(ASSIGNED TASK)
The full listing is to be written out again, unchanged.

(INFORMATION PROVIDED)

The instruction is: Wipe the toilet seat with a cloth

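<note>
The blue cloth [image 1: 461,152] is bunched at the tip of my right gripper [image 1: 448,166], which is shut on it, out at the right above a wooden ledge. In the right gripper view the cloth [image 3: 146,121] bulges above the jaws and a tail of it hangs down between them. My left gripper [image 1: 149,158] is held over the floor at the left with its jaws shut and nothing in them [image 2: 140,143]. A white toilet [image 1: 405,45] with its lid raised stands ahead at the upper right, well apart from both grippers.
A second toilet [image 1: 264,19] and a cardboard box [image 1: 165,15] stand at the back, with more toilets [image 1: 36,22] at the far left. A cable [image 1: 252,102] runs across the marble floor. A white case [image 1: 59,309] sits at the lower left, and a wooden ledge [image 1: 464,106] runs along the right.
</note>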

(SOLUTION TO THE PROBLEM)
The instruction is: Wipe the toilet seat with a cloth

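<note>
The blue cloth [image 1: 461,152] is bunched at the tip of my right gripper [image 1: 448,166], which is shut on it, out at the right above a wooden ledge. In the right gripper view the cloth [image 3: 146,121] bulges above the jaws and a tail of it hangs down between them. My left gripper [image 1: 149,158] is held over the floor at the left with its jaws shut and nothing in them [image 2: 140,143]. A white toilet [image 1: 405,45] with its lid raised stands ahead at the upper right, well apart from both grippers.
A second toilet [image 1: 264,19] and a cardboard box [image 1: 165,15] stand at the back, with more toilets [image 1: 36,22] at the far left. A cable [image 1: 252,102] runs across the marble floor. A white case [image 1: 59,309] sits at the lower left, and a wooden ledge [image 1: 464,106] runs along the right.
</note>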

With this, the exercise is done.